The other members of the SuperTruck team are contributing to the two program milestones on vehicle freight efficiency. These goals are to be over a complete vehicle operating cycle and measured in gallons of fuel consumed per ton of goods moved per mile traveled.
Vehicle improvements to accomplish this might include a more aerodynamically efficient tractor and trailer, improved tire technology, an advanced axle and transmission system, idle management and more.
The final program commitment is to develop and demonstrated in a test cell Brake thermal Efficiency even about the 20 percent improvement.
The route on U.S. 287, not far from Peterbilt’s headquarters in Denton, will allow the team to test SuperTruck over real-world conditions: elevation change, start-stop conditions and speed limit changes within city limits.
“Utilizing multiple new technologies on a single vehicle can create integration challenges,” said Peterbilt’s Newhouse. “Working as a team, we understand the trade-offs and resolve them to ensure everything operates the most efficiently as a system. Individual component testing and vehicle testing are being conducted to ensure performance objectives are met.”

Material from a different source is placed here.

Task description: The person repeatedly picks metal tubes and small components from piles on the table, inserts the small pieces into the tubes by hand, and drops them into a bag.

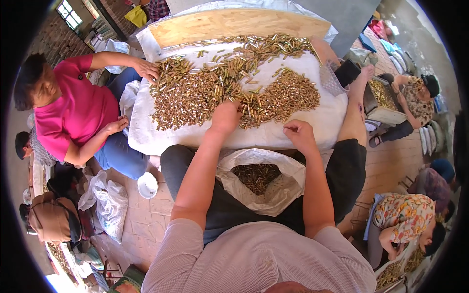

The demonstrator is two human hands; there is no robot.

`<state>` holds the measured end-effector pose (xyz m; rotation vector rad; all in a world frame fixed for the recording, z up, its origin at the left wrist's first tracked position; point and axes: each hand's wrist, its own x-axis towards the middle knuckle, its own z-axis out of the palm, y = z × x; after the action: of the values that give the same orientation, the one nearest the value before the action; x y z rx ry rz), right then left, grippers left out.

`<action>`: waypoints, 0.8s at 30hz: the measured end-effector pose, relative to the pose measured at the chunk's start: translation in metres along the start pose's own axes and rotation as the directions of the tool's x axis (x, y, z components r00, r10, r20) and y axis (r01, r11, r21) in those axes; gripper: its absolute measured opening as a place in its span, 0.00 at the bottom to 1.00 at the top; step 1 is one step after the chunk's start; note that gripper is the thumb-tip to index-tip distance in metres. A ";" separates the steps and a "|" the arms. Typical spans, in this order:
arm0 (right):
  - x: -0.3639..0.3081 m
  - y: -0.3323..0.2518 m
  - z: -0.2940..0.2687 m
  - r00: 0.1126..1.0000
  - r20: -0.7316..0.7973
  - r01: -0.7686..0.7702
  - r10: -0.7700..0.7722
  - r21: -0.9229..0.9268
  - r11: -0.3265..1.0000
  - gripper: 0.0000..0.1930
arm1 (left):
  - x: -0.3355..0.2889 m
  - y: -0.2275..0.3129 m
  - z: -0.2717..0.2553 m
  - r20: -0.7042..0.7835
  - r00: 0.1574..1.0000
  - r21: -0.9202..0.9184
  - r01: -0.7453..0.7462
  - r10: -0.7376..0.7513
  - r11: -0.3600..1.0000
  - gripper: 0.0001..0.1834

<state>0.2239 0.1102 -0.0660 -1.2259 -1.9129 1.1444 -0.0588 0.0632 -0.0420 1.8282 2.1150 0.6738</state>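
Note:
A wide heap of small brass-coloured metal tubes (188, 100) covers much of the white-clothed table (181, 137) before me. At the heap's near edge, my left hand (226, 117) has its fingers curled together among the pieces, and its fingertips are partly hidden. My right hand (300, 134) hovers over the cloth at the near right, thumb and fingers pinched together. Whatever that pinch holds is too small to make out. Between my legs an open white woven sack (229, 171) contains many darker small pieces (258, 177), below the table's near edge.
A co-worker in a pink shirt (80, 100) reaches into the heap from the left. Along the far edge stands a wooden board (239, 27). A white bowl (147, 185) and stuffed plastic bags (111, 205) are on the brick floor. Other people work at both sides.

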 end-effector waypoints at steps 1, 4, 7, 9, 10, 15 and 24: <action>0.001 0.002 0.000 1.000 -0.001 -0.003 0.003 -0.001 1.000 0.06 | -0.002 0.001 0.002 0.003 1.000 -0.002 0.000 0.001 1.000 0.10; 0.004 0.008 0.001 0.992 -0.120 0.028 -0.040 -0.105 0.994 0.07 | -0.006 0.008 0.006 0.004 1.000 0.067 -0.023 0.023 0.998 0.10; 0.007 0.008 0.008 0.972 -0.168 0.114 -0.162 -0.264 0.958 0.07 | -0.007 0.008 0.008 0.034 0.999 0.115 0.016 -0.020 0.993 0.10; 0.008 0.003 0.013 0.971 -0.165 0.106 -0.171 -0.341 0.934 0.07 | -0.007 0.004 0.010 -0.003 1.000 0.103 -0.018 0.018 0.994 0.11; 0.008 -0.001 0.015 0.972 -0.163 0.108 -0.171 -0.340 0.934 0.07 | -0.007 0.003 0.011 -0.004 1.000 0.104 -0.016 0.017 0.994 0.11; 0.008 -0.006 0.022 0.978 -0.117 0.088 -0.172 -0.515 0.853 0.06 | -0.004 0.008 0.002 -0.040 0.997 -0.289 -0.079 0.070 0.954 0.15; 0.013 0.002 0.027 0.963 -0.154 0.135 -0.220 -0.433 0.891 0.05 | -0.004 0.025 -0.017 0.325 0.944 -0.877 0.324 -0.059 0.354 0.12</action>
<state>0.1971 0.1131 -0.0799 -1.2905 -2.1269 0.5021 -0.0453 0.0586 -0.0154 0.8944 1.2253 1.1808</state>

While the technical hurdles are significant, Eckerle says it’s important that team members not lose sight of one other critical factor.
“Our biggest challenge is really getting the costs for any and all of the technologies and systems we’re working on down to where the fleets will want to buy them,” he said. “They need to be durable and reliable, of course, but in the end they must offer a way to reduce total cost of ownership in order for a customer to use them.”